TASK INSTRUCTIONS: Give again, word for word, every line in the entries below from the line with "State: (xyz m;" up to and including the line with "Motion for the", and no other line.

(Beginning of RECORDS)

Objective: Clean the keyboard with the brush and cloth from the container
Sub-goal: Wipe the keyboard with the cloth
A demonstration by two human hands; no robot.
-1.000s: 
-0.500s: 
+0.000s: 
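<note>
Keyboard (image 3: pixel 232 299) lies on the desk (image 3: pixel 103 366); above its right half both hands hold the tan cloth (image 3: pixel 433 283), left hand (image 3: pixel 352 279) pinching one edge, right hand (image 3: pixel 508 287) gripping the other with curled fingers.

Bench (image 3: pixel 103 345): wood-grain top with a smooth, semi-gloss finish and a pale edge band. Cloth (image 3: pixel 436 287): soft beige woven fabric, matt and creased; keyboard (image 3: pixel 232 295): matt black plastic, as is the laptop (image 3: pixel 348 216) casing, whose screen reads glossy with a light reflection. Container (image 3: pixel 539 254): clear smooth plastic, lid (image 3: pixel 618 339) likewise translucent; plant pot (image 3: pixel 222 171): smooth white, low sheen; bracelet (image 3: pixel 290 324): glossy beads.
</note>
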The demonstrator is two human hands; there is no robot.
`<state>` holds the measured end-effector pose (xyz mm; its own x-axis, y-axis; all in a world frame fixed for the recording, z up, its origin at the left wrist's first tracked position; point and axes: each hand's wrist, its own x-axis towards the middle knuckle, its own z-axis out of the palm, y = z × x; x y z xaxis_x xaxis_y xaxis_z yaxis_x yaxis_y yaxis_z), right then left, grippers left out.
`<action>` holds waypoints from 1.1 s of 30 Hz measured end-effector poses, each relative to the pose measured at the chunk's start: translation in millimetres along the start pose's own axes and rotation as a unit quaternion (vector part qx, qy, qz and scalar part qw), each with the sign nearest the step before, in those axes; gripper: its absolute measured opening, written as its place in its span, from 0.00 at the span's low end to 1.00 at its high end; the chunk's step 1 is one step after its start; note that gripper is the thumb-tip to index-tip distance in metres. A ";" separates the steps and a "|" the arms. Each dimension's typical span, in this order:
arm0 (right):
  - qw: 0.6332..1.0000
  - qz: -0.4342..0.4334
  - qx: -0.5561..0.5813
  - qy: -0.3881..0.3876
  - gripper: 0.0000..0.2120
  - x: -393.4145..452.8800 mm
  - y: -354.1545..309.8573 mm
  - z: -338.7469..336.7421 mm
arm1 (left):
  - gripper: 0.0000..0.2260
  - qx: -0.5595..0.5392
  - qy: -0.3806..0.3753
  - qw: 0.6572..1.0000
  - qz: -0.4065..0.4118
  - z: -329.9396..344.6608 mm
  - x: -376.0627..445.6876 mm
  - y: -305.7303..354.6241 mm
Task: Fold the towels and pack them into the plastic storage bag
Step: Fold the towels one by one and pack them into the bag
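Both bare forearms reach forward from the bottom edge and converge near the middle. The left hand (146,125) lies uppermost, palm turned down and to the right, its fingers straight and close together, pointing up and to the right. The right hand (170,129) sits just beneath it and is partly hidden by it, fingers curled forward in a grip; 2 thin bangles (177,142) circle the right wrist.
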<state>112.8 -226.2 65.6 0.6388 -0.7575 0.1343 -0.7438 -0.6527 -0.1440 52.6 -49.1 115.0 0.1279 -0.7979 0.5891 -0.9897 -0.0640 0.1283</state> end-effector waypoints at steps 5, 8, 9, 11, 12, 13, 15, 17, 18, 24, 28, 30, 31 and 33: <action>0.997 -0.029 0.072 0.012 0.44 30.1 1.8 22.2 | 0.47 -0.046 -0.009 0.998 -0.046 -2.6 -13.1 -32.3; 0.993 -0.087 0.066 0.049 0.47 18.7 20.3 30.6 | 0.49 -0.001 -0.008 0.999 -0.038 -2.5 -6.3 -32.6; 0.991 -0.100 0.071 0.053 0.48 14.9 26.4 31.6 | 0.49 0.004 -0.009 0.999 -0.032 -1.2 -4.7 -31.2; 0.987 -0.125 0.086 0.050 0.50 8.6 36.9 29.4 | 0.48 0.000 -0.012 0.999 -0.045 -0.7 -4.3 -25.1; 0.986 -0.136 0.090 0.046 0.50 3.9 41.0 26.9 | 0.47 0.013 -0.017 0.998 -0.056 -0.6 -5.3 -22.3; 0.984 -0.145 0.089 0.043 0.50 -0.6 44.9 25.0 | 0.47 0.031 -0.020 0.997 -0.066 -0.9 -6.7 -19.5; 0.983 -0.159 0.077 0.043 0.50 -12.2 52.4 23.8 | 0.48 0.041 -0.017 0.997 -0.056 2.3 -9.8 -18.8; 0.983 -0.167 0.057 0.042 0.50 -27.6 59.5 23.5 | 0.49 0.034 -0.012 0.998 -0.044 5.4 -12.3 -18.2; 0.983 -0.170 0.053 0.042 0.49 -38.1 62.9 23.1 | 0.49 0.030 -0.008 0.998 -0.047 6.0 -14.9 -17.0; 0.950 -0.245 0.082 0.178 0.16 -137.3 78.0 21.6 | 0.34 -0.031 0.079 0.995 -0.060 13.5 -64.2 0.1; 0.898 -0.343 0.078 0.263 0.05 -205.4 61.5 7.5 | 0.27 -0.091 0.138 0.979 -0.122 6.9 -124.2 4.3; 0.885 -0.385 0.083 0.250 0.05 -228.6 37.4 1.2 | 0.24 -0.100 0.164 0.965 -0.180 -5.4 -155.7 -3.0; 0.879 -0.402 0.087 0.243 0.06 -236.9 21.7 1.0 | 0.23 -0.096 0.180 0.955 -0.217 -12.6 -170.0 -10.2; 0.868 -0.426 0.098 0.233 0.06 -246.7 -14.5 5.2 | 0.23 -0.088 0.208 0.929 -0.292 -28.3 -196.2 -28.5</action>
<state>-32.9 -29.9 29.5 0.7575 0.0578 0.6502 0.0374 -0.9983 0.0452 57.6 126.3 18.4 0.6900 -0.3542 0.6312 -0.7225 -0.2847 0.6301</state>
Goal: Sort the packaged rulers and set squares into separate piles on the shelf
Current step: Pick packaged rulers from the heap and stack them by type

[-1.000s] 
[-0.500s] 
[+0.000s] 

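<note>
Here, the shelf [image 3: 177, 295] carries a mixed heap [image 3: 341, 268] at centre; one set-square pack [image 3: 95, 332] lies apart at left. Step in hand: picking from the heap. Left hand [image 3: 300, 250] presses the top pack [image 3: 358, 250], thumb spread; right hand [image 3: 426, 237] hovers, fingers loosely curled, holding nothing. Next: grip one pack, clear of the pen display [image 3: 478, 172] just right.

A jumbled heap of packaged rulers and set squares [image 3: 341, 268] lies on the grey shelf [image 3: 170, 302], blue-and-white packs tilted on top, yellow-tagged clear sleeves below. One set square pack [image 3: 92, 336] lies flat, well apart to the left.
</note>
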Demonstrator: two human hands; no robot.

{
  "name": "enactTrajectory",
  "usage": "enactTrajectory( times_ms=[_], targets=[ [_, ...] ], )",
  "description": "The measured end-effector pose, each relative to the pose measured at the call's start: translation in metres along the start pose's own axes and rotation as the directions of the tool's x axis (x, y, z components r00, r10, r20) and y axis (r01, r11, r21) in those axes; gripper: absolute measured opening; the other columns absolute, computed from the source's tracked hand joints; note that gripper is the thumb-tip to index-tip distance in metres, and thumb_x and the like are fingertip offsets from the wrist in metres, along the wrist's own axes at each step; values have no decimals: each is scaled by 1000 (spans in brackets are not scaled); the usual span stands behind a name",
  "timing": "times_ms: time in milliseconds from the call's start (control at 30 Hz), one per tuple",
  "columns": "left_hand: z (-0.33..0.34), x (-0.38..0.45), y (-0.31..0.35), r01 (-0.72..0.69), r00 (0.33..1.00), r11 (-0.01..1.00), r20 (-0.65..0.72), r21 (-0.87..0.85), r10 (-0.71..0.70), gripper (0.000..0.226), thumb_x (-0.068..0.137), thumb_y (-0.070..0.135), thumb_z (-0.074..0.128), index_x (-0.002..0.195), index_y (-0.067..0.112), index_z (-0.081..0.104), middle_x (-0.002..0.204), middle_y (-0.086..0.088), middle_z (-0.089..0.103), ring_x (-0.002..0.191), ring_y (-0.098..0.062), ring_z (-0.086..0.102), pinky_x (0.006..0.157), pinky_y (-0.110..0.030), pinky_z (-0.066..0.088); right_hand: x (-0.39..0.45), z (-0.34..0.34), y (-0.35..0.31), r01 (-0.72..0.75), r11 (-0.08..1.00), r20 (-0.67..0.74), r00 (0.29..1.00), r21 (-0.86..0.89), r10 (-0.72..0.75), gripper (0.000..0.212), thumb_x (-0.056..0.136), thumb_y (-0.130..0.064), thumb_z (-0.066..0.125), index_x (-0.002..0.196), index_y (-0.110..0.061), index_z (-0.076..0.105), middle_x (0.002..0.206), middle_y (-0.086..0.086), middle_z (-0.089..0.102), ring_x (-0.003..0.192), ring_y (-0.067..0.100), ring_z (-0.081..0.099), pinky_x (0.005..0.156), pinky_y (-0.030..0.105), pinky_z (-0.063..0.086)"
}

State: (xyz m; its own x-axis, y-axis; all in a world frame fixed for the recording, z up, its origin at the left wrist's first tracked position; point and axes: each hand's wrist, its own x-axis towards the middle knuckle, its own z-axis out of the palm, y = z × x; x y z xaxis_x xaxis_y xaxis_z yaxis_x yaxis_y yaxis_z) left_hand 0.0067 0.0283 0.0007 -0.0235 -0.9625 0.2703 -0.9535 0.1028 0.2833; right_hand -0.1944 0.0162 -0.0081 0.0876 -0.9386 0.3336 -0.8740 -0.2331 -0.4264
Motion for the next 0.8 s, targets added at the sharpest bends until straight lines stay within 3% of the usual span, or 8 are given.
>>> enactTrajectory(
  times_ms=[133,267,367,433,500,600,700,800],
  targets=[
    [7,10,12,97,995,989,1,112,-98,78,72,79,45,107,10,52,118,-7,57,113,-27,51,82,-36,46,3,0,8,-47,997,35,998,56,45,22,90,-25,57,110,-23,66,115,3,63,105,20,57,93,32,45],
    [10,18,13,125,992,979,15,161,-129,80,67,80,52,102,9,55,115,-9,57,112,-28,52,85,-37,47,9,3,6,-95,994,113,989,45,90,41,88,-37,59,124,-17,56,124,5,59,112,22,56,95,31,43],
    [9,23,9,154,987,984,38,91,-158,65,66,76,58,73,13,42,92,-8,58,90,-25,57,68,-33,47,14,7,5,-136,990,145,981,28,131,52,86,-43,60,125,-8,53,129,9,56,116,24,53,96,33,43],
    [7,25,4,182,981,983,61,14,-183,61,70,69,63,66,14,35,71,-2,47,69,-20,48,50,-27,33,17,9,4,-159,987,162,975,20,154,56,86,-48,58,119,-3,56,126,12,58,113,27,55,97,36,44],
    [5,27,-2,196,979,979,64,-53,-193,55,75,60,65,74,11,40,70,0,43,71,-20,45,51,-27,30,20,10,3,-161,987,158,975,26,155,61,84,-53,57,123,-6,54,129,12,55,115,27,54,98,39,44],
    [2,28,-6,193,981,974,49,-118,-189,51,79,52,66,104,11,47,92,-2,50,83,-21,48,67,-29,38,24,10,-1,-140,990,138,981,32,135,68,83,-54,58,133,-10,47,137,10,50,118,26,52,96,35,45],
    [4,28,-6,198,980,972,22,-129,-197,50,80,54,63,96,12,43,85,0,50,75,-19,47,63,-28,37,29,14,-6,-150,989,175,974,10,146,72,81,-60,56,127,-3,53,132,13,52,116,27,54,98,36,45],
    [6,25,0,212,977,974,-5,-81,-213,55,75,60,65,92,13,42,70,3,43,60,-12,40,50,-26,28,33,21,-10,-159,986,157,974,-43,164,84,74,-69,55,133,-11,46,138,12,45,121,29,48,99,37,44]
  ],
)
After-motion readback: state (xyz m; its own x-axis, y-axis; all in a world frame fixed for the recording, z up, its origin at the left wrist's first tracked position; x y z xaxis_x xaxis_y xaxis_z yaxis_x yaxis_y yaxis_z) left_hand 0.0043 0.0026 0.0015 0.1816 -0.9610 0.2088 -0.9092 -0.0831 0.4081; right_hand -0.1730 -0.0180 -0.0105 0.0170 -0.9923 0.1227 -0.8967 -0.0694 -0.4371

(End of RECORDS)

RESPONSE TO THE EXERCISE:
State: (xyz m; its own x-axis, y-axis; all in a world frame fixed for the recording, z up, its origin at the left wrist's first tracked position; point and axes: each hand's wrist, its own x-axis towards the middle knuckle, its own z-axis out of the palm, y = z × x; x y z xaxis_x xaxis_y xaxis_z yaxis_x yaxis_y yaxis_z) left_hand 0.0067 0.0283 0.0007 -0.0235 -0.9625 0.2703 -0.9535 0.1028 0.2833; right_hand -0.1944 0.0162 -0.0081 0.0876 -0.9386 0.3336 -0.8740 -0.2331 -0.4264
Motion for the next 0.8 s, targets added at the sharpest bends until straight lines stay within 3% of the usual span, or 8 are given.

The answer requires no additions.